As such, all you’re really getting here is a brief description of where a company has introduced AI to resolve an issue, with some limited colour from the industry press. That’s interesting if you’re looking for a broad look at how businesses are seeking to deploy AI and the data sets they’re seeking to utilise but if you’re looking for something that you can use yourself within your own business, it’s basically useless.
This is a shame because there’s a lot of scope here to analyse how companies are doing what they’re doing and to the extent that’s supported or hindered by the regulatory environment where they’re based. For example, the clear support given by the Chinese government to companies like JD and Alibaba when it comes to individual’s personal data gives them a clear competitive advantage when developing AI to assess consumer need and targeting as compared to the tighter regulation that European companies are subject to but this doesn’t come out at all within the book.
Nor do Marr and Ward really consider the privacy implications for individuals, which I found quite disturbing and while they do mention the risk of introducing discrimination into the algorithms powering AI, this gets no analysis when it comes to the companies cited here. Indeed, Marr and Ward seem more interested in assuring readers that use of AI won’t necessarily mean people losing their jobs to robots (even though JD’s business model seems geared towards this specific end) and in the ethical concerns of self-driving cars, which get a lot of attention within the book with Volvo, Tesla, Uber, Google and BMW all getting chapters, although Marr and Ward at no point mention the duplication of research, effort and resource or the implications of the same for this winner-takes-all approach.
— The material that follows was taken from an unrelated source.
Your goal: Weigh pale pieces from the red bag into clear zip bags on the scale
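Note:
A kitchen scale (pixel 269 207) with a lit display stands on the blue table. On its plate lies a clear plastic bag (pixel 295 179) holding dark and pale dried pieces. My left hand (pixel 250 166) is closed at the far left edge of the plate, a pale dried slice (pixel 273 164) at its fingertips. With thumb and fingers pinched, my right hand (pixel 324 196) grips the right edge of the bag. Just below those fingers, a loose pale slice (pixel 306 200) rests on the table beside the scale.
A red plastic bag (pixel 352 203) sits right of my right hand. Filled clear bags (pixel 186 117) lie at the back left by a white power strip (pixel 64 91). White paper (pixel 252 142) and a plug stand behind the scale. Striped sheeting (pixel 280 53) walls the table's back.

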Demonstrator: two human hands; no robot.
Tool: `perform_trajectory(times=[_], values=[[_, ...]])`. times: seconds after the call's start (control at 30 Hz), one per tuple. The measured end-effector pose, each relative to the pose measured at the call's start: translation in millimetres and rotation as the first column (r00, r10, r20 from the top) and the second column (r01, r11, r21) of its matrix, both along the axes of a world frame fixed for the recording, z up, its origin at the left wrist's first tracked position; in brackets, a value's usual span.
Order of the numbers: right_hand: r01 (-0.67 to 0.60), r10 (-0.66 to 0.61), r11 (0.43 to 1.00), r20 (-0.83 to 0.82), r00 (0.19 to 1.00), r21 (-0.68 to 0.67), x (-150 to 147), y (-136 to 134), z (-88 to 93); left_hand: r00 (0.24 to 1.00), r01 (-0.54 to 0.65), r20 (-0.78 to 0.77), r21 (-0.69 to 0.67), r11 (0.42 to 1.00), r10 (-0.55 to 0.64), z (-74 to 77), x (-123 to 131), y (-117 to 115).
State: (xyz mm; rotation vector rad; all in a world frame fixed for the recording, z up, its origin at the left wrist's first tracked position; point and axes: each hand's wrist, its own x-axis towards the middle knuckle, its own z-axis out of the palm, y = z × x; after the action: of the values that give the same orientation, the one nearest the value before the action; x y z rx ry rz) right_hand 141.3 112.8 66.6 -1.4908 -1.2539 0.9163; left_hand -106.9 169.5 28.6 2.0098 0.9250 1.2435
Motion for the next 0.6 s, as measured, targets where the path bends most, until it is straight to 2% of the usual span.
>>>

What you do get from the book is a sense of how much businesses are trying to hoover up as much data as possible to make these AI developments run. You also get some sense of the enormous amount of resource being spent on it as businesses look to AI as a way of saving costs, improving customer targeting and leading product development. However, you’d get that sense of scale and information from virtually any decent business magazine and you’d get more business insight with that to boot together with analysis of what it means for the wider economy and society.
Ultimately, as someone who is interested in AI and business generally, I came away from this book feeling that I’d got very little from it. In fact, for the cost of it, I think you’re better off waiting for a publication like The Economist to do one of its in-depth looks at the topic if you’re truly interested in the subject.
Thanks to the Amazon Vine Programme for the review copy of this book.